I mean i could try to contact cf regarding this issue but it would be better coming for you guys. Also the KTM pop isn't very reliable (personal experience, i live here) so the next closest pop where request gets routed through is Delhi(DEL).
I have experienced this routing issue only with railway, i used to be on fly and they were fine.
4 months ago
I've done some digging with Cloudflare's traceroute/diagnostics API and figured out that Airtel (a KTM regional upstream transit provider) was responsible for a lot of Cloudflare's bad routes to us via Europe.

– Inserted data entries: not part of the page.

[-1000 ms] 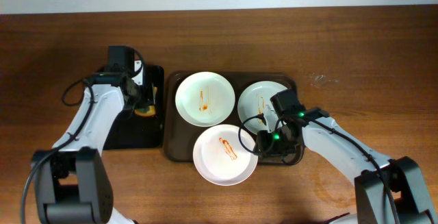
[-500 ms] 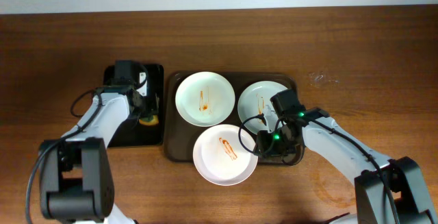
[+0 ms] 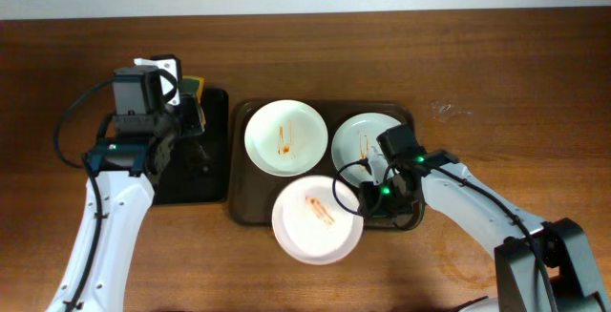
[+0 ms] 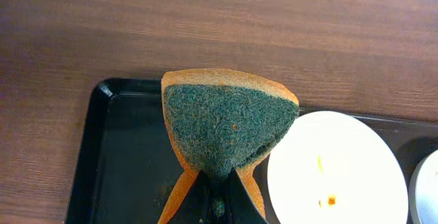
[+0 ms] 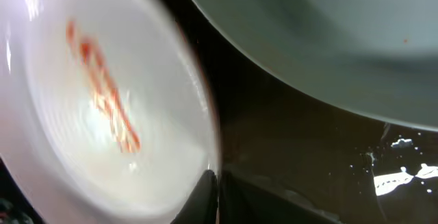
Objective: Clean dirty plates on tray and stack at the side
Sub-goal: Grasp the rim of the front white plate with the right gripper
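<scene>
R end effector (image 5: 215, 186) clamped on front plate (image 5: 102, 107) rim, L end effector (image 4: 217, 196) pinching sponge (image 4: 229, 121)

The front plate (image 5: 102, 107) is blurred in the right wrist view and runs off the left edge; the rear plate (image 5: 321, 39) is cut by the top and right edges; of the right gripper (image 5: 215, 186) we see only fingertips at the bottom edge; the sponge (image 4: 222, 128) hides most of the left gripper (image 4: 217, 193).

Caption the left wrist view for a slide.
Left gripper pinches an orange sponge, green scouring face to camera, over the black tray, beside a sauce-marked white plate.
</scene>
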Controlling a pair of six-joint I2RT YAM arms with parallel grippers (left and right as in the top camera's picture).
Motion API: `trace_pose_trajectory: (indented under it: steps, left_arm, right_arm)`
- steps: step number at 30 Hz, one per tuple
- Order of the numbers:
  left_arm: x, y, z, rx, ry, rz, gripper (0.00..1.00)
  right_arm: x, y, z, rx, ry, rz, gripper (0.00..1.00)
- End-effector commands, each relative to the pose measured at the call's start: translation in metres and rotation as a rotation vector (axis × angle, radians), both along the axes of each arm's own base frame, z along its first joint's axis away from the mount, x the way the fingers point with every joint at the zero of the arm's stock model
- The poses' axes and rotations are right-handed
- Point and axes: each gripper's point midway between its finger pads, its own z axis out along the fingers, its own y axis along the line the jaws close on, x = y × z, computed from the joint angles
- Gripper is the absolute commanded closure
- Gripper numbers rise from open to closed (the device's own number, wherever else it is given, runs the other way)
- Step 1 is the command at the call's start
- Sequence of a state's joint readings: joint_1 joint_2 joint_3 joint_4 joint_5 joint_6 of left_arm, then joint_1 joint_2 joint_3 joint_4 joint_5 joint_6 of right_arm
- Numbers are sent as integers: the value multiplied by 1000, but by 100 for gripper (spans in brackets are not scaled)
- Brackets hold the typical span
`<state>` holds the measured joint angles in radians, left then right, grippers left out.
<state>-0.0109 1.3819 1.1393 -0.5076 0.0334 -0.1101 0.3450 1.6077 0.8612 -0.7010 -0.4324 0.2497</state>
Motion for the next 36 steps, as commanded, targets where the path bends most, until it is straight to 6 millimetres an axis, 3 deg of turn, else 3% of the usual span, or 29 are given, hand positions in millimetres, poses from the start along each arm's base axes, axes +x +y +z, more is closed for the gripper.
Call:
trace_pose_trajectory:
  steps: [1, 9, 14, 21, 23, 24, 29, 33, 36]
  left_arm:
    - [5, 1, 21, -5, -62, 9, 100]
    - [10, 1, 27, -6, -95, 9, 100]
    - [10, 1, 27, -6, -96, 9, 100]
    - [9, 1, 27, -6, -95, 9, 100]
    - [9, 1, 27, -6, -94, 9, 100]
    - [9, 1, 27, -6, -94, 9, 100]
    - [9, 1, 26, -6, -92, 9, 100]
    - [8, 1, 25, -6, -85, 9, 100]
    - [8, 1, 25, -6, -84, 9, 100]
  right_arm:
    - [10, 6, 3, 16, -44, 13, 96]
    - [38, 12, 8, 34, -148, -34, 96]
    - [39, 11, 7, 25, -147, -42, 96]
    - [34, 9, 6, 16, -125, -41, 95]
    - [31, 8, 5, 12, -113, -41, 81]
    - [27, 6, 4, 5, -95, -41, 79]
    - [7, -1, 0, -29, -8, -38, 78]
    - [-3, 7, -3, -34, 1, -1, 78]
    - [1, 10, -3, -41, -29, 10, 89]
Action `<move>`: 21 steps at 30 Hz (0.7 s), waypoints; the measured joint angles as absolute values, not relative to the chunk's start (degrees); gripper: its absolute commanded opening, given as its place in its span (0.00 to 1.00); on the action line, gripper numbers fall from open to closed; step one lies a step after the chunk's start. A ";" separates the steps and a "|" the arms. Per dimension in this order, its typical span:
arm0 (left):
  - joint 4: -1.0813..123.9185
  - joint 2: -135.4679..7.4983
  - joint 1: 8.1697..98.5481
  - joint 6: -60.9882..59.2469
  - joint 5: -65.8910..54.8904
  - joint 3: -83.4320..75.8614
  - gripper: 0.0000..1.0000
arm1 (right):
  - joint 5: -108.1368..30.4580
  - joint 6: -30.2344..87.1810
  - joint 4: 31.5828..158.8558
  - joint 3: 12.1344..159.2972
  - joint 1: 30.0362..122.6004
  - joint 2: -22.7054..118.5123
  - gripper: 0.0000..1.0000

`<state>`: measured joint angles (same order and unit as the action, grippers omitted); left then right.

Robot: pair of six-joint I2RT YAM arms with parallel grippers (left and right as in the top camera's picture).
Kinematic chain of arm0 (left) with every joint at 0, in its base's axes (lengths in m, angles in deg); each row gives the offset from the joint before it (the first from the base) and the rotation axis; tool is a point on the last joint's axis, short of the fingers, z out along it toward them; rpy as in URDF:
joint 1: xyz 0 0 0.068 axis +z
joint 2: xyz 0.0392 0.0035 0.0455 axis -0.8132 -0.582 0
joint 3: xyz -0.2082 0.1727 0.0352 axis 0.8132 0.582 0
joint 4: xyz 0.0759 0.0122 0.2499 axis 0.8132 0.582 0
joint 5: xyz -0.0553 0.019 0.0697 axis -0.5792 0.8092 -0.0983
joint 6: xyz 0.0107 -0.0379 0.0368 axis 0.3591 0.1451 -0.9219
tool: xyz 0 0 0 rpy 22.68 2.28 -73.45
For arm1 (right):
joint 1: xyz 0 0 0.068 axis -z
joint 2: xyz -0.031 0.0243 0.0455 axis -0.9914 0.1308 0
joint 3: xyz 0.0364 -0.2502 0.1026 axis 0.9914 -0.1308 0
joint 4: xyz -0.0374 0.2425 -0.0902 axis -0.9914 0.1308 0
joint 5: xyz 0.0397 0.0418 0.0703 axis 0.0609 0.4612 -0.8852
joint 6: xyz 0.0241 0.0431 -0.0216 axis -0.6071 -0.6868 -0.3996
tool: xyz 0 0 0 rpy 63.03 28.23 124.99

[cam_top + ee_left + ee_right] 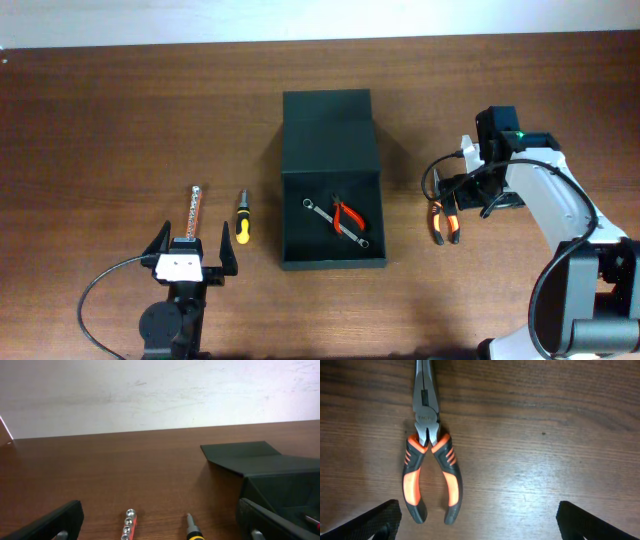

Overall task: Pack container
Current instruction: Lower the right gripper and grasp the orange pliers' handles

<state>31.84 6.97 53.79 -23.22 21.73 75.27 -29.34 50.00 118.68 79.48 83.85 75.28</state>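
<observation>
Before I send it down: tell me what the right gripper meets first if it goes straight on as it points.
Likely the bare table: the right gripper points down at it, jaws open. The orange-handled pliers lie off-centre between them and might be caught first; depth is unclear.

Low over a brown wood-grain table [100, 470], backed by a pale, scuffed wall [150, 390]. In the bottom corners, the left gripper [160, 522], black fingers [57, 522] spread wide apart. Between them at the bottom edge: a strip of small silver sockets [128, 525] and, near it on the right but apart, the metal tip and yellow-black collar of a screwdriver [191, 530], both pointing toward the wall. At right, the dark matte container [280, 480], flap lid [240, 451] open and folded back toward the wall; right-hand finger in front of its near corner.
</observation>
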 measured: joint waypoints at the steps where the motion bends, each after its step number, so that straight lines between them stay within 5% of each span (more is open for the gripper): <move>1: 31.84 6.97 53.79 -23.22 21.73 75.27 0.99 | -29.32 50.00 118.51 79.48 83.85 75.28 0.99; 21: 31.84 6.97 53.76 -23.22 21.76 75.27 0.99 | -29.60 54.79 117.00 79.43 87.15 80.85 0.99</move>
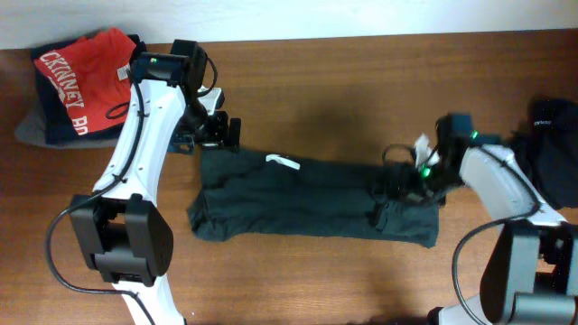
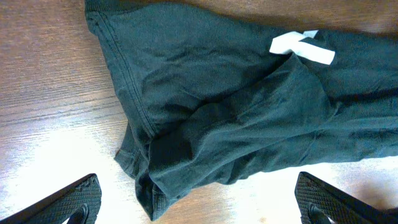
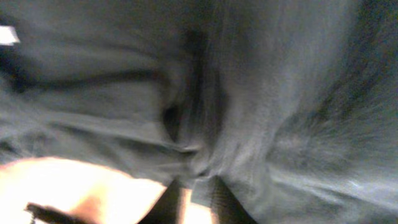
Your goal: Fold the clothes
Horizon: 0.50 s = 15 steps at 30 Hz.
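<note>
Looking down from overhead, I saw the left gripper (image 1: 219,133) poised at the upper-left corner of the grey-green garment (image 1: 307,203). The garment lay as a long folded strip on the wooden table (image 1: 361,72), its long axis running from that gripper across to the right gripper (image 1: 397,185) at the far end. Only this view showed the red shirt (image 1: 81,72) behind the left arm and a black garment (image 1: 553,135) beyond the right arm.

The left wrist camera gave what the overhead could not. Soft, creased knit lay ahead of the fingers (image 2: 68,202), with a stitched hem along its edge, a bunched corner nearest them and a white tag (image 2: 303,48) farther out. Those ridged black fingers stood spread wide, touching nothing.

The right wrist view was blurred: dark rumpled folds filled it, close against the fingertips (image 3: 230,205). I could not tell whether those jaws pinched the cloth or stood free of it.
</note>
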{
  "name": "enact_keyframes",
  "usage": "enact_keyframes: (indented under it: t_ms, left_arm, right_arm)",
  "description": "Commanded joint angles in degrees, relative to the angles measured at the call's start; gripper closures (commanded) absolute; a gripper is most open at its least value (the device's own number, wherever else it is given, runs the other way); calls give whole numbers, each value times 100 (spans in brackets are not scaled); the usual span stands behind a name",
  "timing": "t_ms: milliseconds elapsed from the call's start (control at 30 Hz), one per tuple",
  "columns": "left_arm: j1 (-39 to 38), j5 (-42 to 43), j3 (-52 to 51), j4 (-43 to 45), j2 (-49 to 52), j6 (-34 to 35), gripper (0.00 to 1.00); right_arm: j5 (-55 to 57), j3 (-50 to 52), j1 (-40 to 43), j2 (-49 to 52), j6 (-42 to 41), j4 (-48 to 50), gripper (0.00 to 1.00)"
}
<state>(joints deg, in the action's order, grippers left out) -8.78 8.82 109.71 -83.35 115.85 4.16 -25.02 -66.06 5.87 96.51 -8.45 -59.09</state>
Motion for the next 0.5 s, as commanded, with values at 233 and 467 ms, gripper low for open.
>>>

I've managed to send Airtel preferred routes for our anycast network over an IX in Singapore, and now most traces from Cloudflare KTM land correctly at Singapore (there is one that still seems to be suboptimal). Please let me know if this is fixed from your side.
Sorry i forgot to mention that Airtel is indeed one of the major transit provider for a lot of ISPs in Nepal and not just cloudflare.
Thanks i will check it out.
It seems the routing issues has been solved. I will report back with railway-request-id if i do find some requests getting routed wrongly. Airtel may not be the only transit provider cf is using. But so far so good.
Thanks phineas.
does railway have plans to offer dedicated IPs ?
I was recommending railway to one of my colleague and they said railway doesn't have dedicated IP so can't lockdown stuff.
When i was on fly, they had 2 kinds of dedicated ips, region specific and anycast based and if one had routing issues with anycast they could switch to the region one.
would be nice if railway had that on a project level so all services on that project share the same IP and we could use A record instead of CNAME for DNS.
4 months ago
We would like to in the future, however it is not yet on our roadmap so I can't guarantee when they will be available.